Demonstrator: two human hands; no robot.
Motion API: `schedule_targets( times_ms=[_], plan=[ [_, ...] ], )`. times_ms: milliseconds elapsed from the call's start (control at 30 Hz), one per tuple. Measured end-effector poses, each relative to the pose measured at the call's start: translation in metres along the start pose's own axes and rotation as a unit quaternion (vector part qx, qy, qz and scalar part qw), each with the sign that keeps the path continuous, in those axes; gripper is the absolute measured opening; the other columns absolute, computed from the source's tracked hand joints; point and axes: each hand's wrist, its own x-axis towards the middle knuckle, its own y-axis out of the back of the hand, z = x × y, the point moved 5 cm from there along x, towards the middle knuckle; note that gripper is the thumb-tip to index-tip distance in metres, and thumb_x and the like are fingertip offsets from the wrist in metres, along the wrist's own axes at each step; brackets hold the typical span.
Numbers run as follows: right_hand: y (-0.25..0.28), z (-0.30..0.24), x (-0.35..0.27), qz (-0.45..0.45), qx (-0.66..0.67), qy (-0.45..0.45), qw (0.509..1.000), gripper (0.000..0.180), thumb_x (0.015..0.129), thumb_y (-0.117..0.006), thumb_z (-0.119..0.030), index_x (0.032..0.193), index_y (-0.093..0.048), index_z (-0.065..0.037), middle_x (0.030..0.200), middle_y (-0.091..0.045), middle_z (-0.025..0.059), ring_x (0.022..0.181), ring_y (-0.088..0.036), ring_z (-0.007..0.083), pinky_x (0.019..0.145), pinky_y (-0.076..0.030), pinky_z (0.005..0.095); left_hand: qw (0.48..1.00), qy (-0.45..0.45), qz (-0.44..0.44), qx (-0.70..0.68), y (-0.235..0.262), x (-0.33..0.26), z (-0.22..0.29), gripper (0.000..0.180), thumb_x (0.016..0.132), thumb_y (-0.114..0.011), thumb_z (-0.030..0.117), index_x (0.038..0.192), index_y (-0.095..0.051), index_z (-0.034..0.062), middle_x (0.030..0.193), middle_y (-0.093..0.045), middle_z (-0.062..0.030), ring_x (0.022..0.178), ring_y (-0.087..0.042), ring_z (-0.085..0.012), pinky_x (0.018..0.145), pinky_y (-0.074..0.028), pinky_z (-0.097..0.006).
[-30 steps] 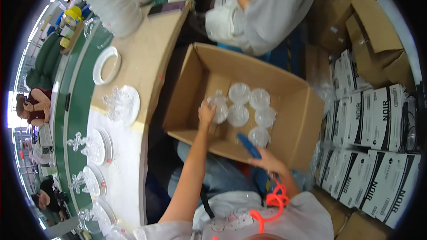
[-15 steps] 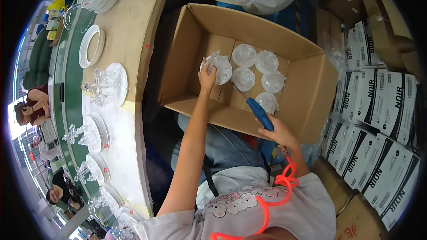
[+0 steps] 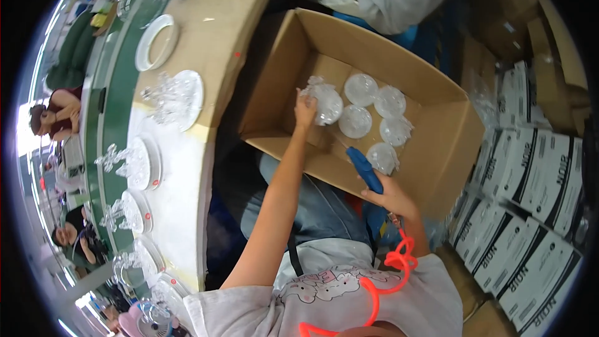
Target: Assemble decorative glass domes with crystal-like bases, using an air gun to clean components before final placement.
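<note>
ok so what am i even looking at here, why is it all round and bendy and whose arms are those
This is one picture from a wide fisheye camera worn on a person's head, looking down at their own hands, so straight edges bend near the rim. The two arms coming up from the bottom are the wearer's. The left hand reaches into an open cardboard box and touches a clear wrapped round piece; five more lie beside it. The right hand holds a blue tool with a coiled orange cord trailing from it. To the left runs a long table carrying white plates with clear glass ornaments. Stacked white cartons stand on the right.
</note>
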Motion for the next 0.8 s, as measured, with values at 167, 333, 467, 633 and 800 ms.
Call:
schedule_targets(
  times_ms=[167,333,467,633,800],
  plan=[
    [0.0,-0.002,-0.003,0.003,0.014,0.016,1.0,0.043,0.078,-0.066,-0.022,0.116,-0.053,-0.006,0.081,-0.058,0.0068,0.073,-0.054,0.0152,0.071,-0.044,0.0296,0.972,0.13,-0.077,-0.179,-0.016,-0.012,0.007,0.037,0.089,-0.05,0.02,0.118,-0.055,-0.0008,0.103,-0.061,-0.0067,0.096,-0.052,-0.0132,0.084,-0.041,-0.026],
    [0.007,-0.008,-0.037,-0.058,0.181,-0.034,0.981,0.048,0.08,-0.064,-0.018,0.122,-0.047,-0.003,0.08,-0.054,0.0028,0.075,-0.052,0.0095,0.07,-0.042,0.0238,0.968,0.104,-0.08,-0.213,0.014,-0.016,0.06,0.036,0.091,-0.047,0.02,0.121,-0.054,0.0006,0.097,-0.06,-0.0021,0.088,-0.051,-0.0093,0.077,-0.04,-0.021],
    [0.018,0.006,-0.073,0.01,0.315,-0.053,0.948,0.049,0.081,-0.062,-0.014,0.124,-0.044,-0.001,0.084,-0.055,0.0049,0.078,-0.055,0.0131,0.075,-0.042,0.0262,0.996,-0.087,-0.01,-0.031,0.073,-0.01,0.153,0.03,0.088,-0.054,0.019,0.104,-0.06,-0.0062,0.085,-0.065,-0.0099,0.08,-0.056,-0.0136,0.072,-0.045,-0.028],
    [0.017,0.029,-0.075,0.098,0.314,-0.069,0.942,0.047,0.081,-0.06,-0.014,0.123,-0.044,0.001,0.083,-0.054,0.0046,0.077,-0.055,0.0132,0.074,-0.041,0.0261,0.985,-0.127,0.116,-0.011,0.184,0.045,0.266,0.034,0.088,-0.054,0.027,0.101,-0.061,-0.0029,0.098,-0.062,-0.0203,0.093,-0.059,-0.0312,0.083,-0.044,-0.036],
    [0.007,0.02,-0.051,0.081,0.318,-0.052,0.943,0.044,0.082,-0.059,-0.012,0.123,-0.045,0.0,0.084,-0.054,0.0041,0.077,-0.055,0.0126,0.074,-0.042,0.0254,0.933,-0.168,0.238,0.209,0.255,0.143,0.229,0.046,0.086,-0.054,0.037,0.113,-0.058,-0.0004,0.111,-0.058,-0.0215,0.106,-0.054,-0.0364,0.092,-0.041,-0.039]
  ],
)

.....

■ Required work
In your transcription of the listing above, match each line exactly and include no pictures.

■ Solution below
Demonstrator: two human hands; no robot.
Motion API: `schedule_targets( times_ms=[_], plan=[ [_, ...] ], )`. times_ms: milliseconds elapsed from the call's start (control at 30 Hz), one per tuple. Measured end-effector poses, each relative to the pose measured at the call's start: translation in metres along the start pose's own axes and rotation as a unit quaternion (vector part qx, qy, qz and scalar part qw), each with the sign that keeps the path continuous, in those axes; gripper is the absolute measured opening; the other columns absolute, computed from the source's tracked hand joints; point and axes: each hand's wrist, its own x-axis towards the middle knuckle, its own y-axis out of the back of the hand, z = x × y, the point moved 5 cm from there along x, towards the middle knuckle; note that gripper is the thumb-tip to index-tip distance in metres, and thumb_x and the like are fingertip offsets from the wrist in metres, along the wrist's own axes at each step; brackets hold the typical span.
Numbers run as follows: right_hand: y (-0.25..0.28), z (-0.30..0.24), x (-0.35..0.27), qz (-0.45..0.45), qx (-0.66..0.67), qy (-0.45..0.45), qw (0.509..1.000), gripper (0.000..0.180), thumb_x (0.015..0.129), thumb_y (-0.117..0.006), thumb_z (-0.119..0.030), index_x (0.032..0.193), index_y (-0.093..0.048), index_z (-0.065..0.037), middle_x (0.030..0.200), middle_y (-0.091..0.045), middle_z (-0.025..0.059), ring_x (0.022..0.181), ring_y (-0.088..0.036), ring_z (-0.007..0.083), pinky_x (0.019..0.145), pinky_y (-0.076..0.030), pinky_z (0.005..0.095); left_hand: qw (0.48..1.00), qy (-0.45..0.45), qz (-0.44..0.44), qx (-0.70..0.68), y (-0.235..0.262), x (-0.33..0.26), z (-0.22..0.29), gripper (0.000..0.180), thumb_x (0.016..0.132), thumb_y (-0.114..0.011), thumb_z (-0.030..0.117), index_x (0.038..0.192), index_y (-0.095..0.051), index_z (-0.034..0.062), middle_x (0.030..0.193), middle_y (-0.093..0.045), middle_z (-0.062..0.030), ring_x (0.022..0.178), ring_y (-0.087..0.042), ring_z (-0.085..0.012), pinky_x (0.018..0.145), pinky_y (-0.074..0.028), pinky_z (-0.097..0.006).
[-30 steps] 
[-15 steps] 
[+0 steps] 
Target: Assemble decorative glass domes with crystal-like bases, using an air gun to clean components before final placement.
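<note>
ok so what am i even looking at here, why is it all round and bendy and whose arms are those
This is one picture from a wide fisheye camera worn on a person's head, looking down at their own hands, so straight edges bend near the rim. The two arms coming up from the bottom are the wearer's. The left hand reaches into an open cardboard box and touches a clear wrapped round piece; five more lie beside it. The right hand holds a blue tool with a coiled orange cord trailing from it. To the left runs a long table carrying white plates with clear glass ornaments. Stacked white cartons stand on the right.
</note>
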Motion for the next 0.8 s, as measured, with values at 167, 333, 467, 633 and 800 ms.
Call:
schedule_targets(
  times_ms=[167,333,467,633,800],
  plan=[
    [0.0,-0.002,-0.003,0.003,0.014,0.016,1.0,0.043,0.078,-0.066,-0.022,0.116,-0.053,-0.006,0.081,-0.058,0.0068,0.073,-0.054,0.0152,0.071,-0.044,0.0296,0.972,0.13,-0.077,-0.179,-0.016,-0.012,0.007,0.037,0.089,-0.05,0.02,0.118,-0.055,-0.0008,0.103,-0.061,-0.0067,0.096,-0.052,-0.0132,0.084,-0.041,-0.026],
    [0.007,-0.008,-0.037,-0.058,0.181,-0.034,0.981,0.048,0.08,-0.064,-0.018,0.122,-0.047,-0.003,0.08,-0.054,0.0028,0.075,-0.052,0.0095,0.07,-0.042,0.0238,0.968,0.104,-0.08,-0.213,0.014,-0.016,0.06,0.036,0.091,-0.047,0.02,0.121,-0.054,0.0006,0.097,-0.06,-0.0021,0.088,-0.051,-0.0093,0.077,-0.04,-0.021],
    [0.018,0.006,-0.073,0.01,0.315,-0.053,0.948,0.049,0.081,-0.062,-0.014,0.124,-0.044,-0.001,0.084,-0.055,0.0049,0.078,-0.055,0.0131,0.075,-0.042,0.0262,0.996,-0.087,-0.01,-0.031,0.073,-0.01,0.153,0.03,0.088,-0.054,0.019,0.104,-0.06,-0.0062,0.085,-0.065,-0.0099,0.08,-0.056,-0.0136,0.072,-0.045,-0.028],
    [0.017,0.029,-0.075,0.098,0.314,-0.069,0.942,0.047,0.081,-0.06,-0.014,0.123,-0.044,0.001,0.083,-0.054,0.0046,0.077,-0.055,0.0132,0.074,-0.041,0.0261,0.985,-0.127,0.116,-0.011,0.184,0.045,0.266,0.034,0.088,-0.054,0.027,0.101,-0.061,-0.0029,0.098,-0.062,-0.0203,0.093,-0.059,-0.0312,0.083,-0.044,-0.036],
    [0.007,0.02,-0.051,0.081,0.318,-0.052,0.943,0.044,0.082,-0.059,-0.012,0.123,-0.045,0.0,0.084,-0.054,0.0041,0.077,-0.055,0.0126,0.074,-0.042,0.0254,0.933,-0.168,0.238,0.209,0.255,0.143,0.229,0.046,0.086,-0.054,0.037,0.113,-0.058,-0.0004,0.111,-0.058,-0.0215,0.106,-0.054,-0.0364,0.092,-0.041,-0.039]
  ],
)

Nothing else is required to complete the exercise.